Appreciating Representation

A Lesson Plan for High School Teachers of Civics, Government, and U.S. History

Review Online HTML files:  Main Contents Page
Complete Lesson Plan (36-pages): Download to Word or Print in PDF format.


Observations

On the basis of these five scenarios and the assigned reading, students ought to have become more familiar with some basic features of representative democracy.

(1) Citizens are represented by individual legislators whom they elect, the political parties with whom they identify, and the interest groups with whom they are affiliated or with whom they share views.

(2) Most bills introduced in and enacted by legislatures are non-controversial, but a number divide people, parties, and/or interest groups.

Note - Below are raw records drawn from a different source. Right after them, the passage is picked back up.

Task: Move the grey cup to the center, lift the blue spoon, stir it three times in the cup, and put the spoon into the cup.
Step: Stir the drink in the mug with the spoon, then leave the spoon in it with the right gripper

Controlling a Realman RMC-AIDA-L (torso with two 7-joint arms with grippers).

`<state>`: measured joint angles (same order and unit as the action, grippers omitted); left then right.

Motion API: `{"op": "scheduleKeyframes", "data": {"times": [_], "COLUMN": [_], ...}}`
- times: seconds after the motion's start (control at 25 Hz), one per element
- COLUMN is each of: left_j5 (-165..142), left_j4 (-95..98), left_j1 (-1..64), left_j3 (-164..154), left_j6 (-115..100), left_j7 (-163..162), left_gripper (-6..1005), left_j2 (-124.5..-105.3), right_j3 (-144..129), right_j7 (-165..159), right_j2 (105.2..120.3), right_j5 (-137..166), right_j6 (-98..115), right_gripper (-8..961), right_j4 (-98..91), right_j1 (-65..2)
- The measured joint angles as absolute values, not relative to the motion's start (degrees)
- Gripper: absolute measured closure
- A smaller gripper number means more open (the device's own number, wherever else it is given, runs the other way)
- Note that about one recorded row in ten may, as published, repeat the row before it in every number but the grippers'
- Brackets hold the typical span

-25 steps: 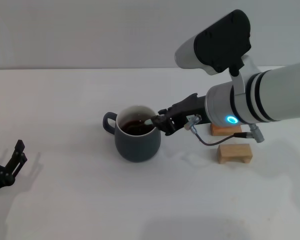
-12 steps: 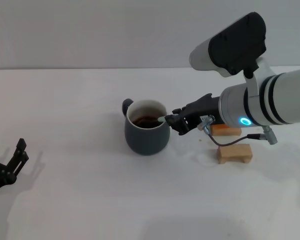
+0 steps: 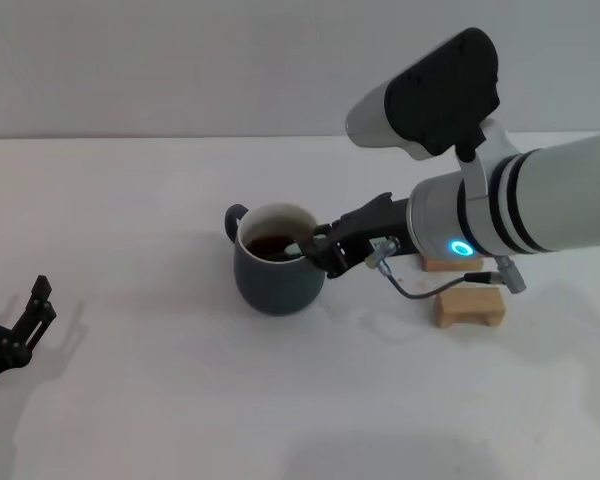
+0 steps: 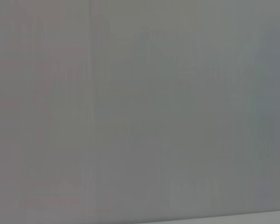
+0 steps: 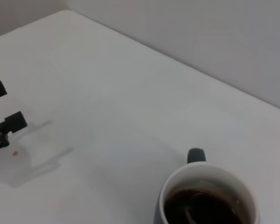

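The grey cup (image 3: 277, 270) stands near the table's middle, its handle (image 3: 236, 217) turned to the far left and dark liquid inside. My right gripper (image 3: 325, 250) is at the cup's right rim, shut on the blue spoon (image 3: 298, 247), whose pale handle crosses the rim while its bowl dips into the liquid. The right wrist view looks down on the cup (image 5: 206, 196) and its white interior. My left gripper (image 3: 25, 322) is parked open at the near left, far from the cup, and shows again in the right wrist view (image 5: 2, 108).
Two small wooden blocks lie right of the cup: one (image 3: 470, 306) nearer, one (image 3: 450, 263) partly behind my right arm. The large white right forearm (image 3: 520, 200) covers the right side. The left wrist view shows only a grey wall.
The right gripper with the spoon swung right, then back left. The cup shifted with it and turned, its handle going from the left side toward the far left.
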<state>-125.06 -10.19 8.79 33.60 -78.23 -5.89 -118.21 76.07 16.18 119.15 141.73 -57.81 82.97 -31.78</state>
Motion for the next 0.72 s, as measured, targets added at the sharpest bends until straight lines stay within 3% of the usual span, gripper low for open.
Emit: {"op": "scheduleKeyframes", "data": {"times": [0.2,0.72], "left_j5": [-125.1,-125.0], "left_j4": [-10.0,-10.3], "left_j1": [8.8,8.8], "left_j3": [33.8,33.8], "left_j6": [-78.2,-78.2], "left_j7": [-5.9,-5.9], "left_gripper": [137,137], "left_j2": [-118.21,-118.21], "right_j3": [76.4,76.1], "right_j7": [16.5,17.8], "right_j2": [119.1,118.99], "right_j5": [141.7,141.6], "right_j6": [-53.9,-53.2], "right_gripper": [790,656], "right_j4": [81.4,81.8], "right_j1": [-32.1,-31.8]}}
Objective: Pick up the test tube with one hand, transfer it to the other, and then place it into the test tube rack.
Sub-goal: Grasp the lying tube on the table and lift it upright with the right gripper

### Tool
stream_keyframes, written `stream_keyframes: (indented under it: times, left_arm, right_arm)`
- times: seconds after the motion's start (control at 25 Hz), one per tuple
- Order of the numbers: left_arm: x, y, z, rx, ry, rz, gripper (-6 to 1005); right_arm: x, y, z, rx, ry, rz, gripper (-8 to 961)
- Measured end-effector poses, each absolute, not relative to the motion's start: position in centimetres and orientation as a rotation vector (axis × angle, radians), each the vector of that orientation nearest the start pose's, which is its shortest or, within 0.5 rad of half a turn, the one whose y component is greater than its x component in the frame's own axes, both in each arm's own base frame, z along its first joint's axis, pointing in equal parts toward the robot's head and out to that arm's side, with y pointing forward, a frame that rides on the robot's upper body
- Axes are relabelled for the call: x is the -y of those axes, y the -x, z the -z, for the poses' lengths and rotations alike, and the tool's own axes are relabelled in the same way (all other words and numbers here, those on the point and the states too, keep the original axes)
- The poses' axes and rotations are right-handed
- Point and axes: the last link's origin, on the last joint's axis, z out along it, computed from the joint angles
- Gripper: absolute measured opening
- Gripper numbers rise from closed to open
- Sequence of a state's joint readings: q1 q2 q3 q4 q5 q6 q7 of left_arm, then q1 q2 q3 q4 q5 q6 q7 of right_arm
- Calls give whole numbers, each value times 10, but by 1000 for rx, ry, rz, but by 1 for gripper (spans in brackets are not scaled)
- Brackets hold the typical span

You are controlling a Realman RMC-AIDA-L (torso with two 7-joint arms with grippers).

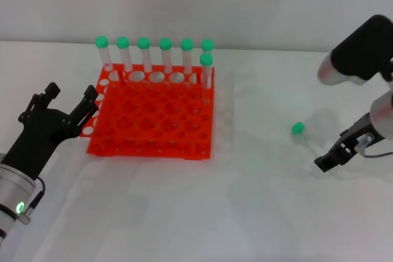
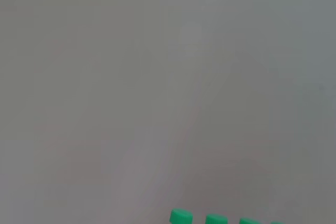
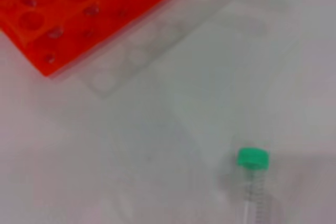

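White tabletop lies before me. My left gripper, fingers spread, sits beside the test tube rack. My right gripper hovers near the lying test tube; its fingers I cannot tell.

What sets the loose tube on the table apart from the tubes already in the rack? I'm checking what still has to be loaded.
The loose test tube lies on its side on the white table, right of the test tube rack, near the right gripper. The racked tubes stand upright in holes: six along the far row, one just in front at its right end. The left gripper waits beside the rack. All have green caps and clear bodies.
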State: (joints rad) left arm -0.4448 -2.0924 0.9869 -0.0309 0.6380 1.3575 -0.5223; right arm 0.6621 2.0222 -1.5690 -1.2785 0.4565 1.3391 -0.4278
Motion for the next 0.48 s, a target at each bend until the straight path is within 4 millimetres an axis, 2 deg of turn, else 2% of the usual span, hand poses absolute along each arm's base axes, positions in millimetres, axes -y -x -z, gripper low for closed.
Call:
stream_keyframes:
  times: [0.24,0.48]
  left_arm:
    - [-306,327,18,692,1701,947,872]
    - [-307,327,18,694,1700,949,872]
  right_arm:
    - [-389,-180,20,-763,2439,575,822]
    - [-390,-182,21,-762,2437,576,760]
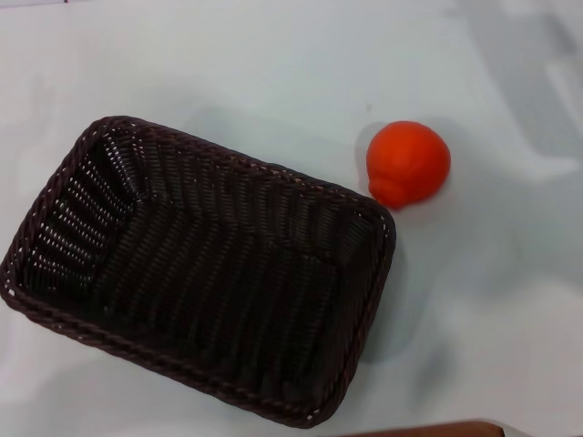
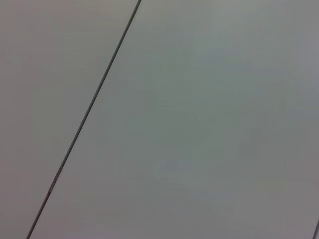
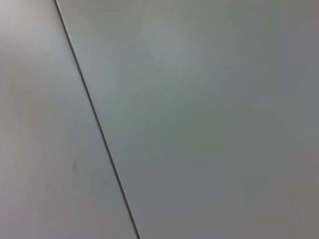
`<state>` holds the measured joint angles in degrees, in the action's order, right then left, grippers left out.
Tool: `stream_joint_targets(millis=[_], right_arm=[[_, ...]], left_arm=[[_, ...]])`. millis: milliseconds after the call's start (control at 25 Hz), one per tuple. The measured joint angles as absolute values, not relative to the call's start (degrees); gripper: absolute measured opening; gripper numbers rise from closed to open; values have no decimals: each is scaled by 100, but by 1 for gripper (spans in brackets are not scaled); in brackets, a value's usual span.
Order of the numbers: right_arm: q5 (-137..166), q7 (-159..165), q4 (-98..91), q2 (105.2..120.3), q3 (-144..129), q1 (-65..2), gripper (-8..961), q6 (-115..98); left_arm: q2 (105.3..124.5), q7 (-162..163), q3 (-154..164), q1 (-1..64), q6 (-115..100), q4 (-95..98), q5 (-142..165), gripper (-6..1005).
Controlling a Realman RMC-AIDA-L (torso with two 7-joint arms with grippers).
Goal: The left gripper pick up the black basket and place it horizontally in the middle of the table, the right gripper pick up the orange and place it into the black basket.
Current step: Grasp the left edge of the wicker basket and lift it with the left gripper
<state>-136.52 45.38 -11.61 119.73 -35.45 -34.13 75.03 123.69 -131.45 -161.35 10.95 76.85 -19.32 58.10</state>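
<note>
The black basket [image 1: 200,269] lies on the white table [image 1: 228,64] at the left and middle of the head view, turned at a slant, open side up and empty. The orange [image 1: 408,164] rests on the table just beyond the basket's far right corner, close to the rim, its knob toward the basket. Neither gripper shows in any view. Both wrist views show only bare pale surface crossed by a thin dark seam line [image 2: 84,117] [image 3: 94,117].
A soft shadow [image 1: 537,82] falls on the table at the far right. A brown strip [image 1: 428,430] shows at the near edge of the head view.
</note>
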Motion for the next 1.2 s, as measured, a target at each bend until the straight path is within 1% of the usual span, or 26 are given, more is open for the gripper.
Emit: stream_joint_targets(millis=[240,480,760,840,1040,1200], right_arm=[[-13651,4474,-1117,11989,-3544,-3531,938,7292],[-13650,4518,-1141,11980,-3537,-3520,933,7391],[-13649,4551,-1130,11979,-3532,-3477,929,7382],[-13649,4569,-1129,11979,-3532,-3478,927,7382],[-13649,4549,-1061,11980,-3532,-3464,924,7260],[-13650,4591,-1117,11956,-3504,-3435,921,7319]], left_arm=[[12375,-13095,-16087,1034,7873,-1942,5811,810],[12370,-12969,-16034,914,7969,-1991,5871,807],[12323,-12363,-15511,688,7940,-2559,5941,802],[12273,-12237,-15459,682,7909,-2659,6066,801],[12065,-11241,-15401,703,7909,-3173,6727,799],[12000,-10131,-15392,611,7963,-4205,7474,799]])
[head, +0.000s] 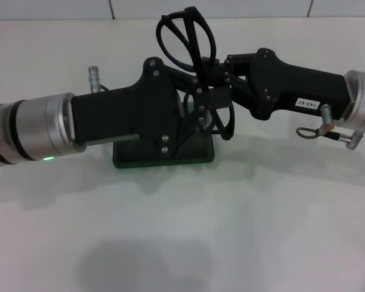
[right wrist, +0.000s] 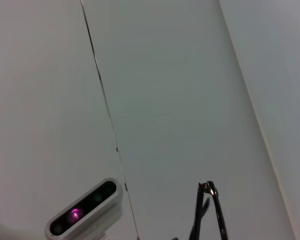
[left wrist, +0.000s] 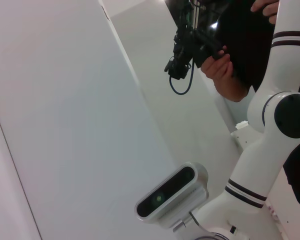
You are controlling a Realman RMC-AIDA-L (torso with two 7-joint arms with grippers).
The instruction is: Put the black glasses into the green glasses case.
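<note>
In the head view the black glasses [head: 186, 38] hang in the air above the table's middle, their thin frame standing up over both arms. My right gripper [head: 212, 82] comes in from the right and is shut on the glasses. Their thin black ends [right wrist: 210, 210] also show in the right wrist view. The green glasses case [head: 164, 153] lies on the table right below, largely hidden by my left gripper [head: 199, 112], which reaches in from the left to the case's right end. Whether the left gripper holds anything stays hidden.
The white table [head: 182, 231] stretches towards me in front of the case, and a white wall [head: 61, 9] stands behind it. In the left wrist view a person's hand [left wrist: 222, 75] holds a black device beside a white robot arm [left wrist: 270, 125].
</note>
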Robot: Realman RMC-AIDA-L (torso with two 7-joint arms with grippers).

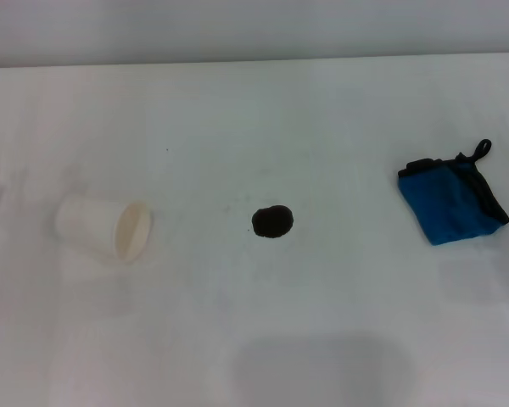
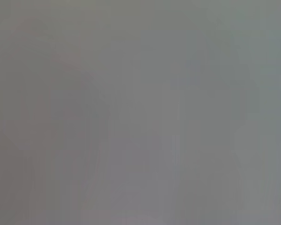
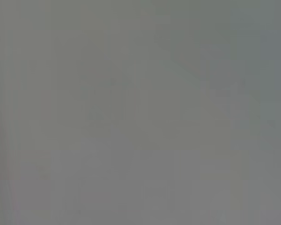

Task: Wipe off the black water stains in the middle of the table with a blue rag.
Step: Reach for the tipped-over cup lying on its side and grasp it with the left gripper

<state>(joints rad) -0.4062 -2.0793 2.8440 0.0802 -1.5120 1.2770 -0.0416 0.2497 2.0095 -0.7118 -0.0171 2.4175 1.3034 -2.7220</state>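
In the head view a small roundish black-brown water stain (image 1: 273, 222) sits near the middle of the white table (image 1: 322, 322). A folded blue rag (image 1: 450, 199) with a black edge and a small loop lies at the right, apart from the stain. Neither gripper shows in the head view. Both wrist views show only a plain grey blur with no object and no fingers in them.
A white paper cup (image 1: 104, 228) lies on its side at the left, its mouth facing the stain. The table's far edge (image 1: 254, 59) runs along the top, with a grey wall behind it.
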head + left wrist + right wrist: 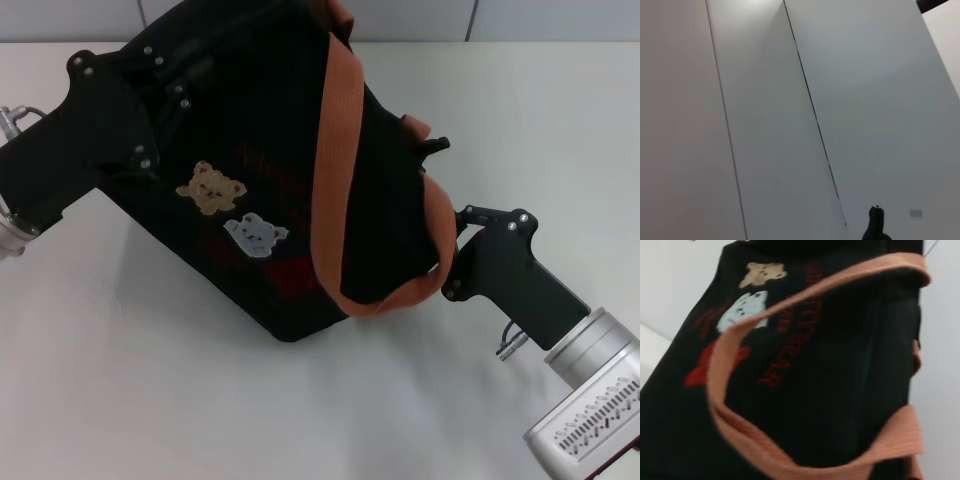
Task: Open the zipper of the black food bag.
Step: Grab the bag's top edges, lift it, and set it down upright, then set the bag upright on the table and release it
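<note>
Black food bag [270, 200] lies tipped over on the white surface [150, 390], centre-far, printed front facing up. Beige bear patch [211, 187] and white bear patch [255, 235] sit on the front, red print [295, 272] just nearer. One orange-brown strap [335, 160] loops across the bag from far edge to near right corner; second strap [437, 215] shows at the right side. Zipper runs along the bag's right edge, pull not made out.

Left gripper [175, 85] is pressed against the bag's far-left end, body dark against dark fabric; cannot tell whether it is open or closed. Right gripper [452, 232] reaches in from near right, touching the bag's right edge beside the second strap; its state cannot be told either.

Right wrist view: bag front close up, bears, red print, strap loop. Left wrist view: only pale wall panels [765, 125].
</note>
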Controlling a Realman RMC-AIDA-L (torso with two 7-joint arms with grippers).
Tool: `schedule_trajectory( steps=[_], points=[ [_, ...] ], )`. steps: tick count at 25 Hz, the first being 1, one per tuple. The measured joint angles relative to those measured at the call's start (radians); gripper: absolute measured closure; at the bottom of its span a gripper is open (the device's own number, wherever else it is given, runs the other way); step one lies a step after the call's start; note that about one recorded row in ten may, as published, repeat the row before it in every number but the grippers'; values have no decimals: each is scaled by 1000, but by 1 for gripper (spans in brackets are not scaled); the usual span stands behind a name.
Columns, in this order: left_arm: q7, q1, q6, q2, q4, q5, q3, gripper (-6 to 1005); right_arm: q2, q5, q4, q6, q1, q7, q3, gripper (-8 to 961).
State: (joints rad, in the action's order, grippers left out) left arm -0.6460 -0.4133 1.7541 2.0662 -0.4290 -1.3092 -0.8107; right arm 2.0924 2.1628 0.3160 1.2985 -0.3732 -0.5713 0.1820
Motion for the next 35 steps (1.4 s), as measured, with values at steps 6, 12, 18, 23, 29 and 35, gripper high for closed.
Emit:
schedule_trajectory(
  steps=[6, 12, 18, 23, 29, 35],
  points=[
    [0, 24, -24, 0, 4, 1, 3, 776, 0, 0, -7, 32, 4, 55, 2, 825],
    [21, 38, -32, -1, 60, 1, 21, 772, 0, -2, -61, 125, 5, 246, 34, 658],
    [110, 110, -52, 0, 100, 1, 38, 767, -2, -3, -123, 190, 0, 470, 96, 441],
    [143, 142, -59, 0, 166, 0, 93, 763, -1, -5, -128, 185, -6, 507, 121, 364],
    [103, 144, -74, 3, 230, -3, 118, 758, 1, -5, -128, 165, -17, 511, 121, 351],
    [90, 122, -68, 7, 276, -9, 107, 753, 1, -5, -122, 153, -21, 513, 122, 347]
  ],
)
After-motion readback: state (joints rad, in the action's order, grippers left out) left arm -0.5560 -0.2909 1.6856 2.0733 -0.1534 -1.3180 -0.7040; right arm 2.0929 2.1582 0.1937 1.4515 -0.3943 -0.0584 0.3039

(3) During the course of a legislative session, a legislator will have to deal with hundreds of issues on which he/she has to choose sides and vote yes or no.

(4) Many factors go into a legislator’s decision on each issue--among the most important are the merits of the case, interest groups, political parties, constituents, and the legislator's own convictions and record.

(5) Arguments on the merits of an issue are a substantial part of the legislative process.

(6) If a bill is minor and if there is no organized opposition and no cost in public money, it is likely to pass.

(7) When opposition exits, on issues that affect and arouse the public, the major factors shaping decisions are constituency views and a legislator’s own convictions. Relatively few of the hundreds of issues a legislature considers each year are of this nature.

(8) Usually (not always) predominant constituency views and the representative’s own  convictions are aligned.

(9) Interest groups exercise influence across the board, but they exercise their greatest influence on issues where essentially no other major factors are in play. Constituents don’t care about the issue. Political parties have no position. And the convictions of legislators are not involved. There are good arguments on both sides of the question. On issues such as these, interest-group support for the legislator during his/her election effort may be a strong factor.

(10) Legislators keep their constituents in mind on just about every issue, not only major issues.

(11) Most legislators tend to agree with their party’s positions, because these are the positions that most legislative party members want. But some legislative party members, because of constituency or conviction, will buck a party position.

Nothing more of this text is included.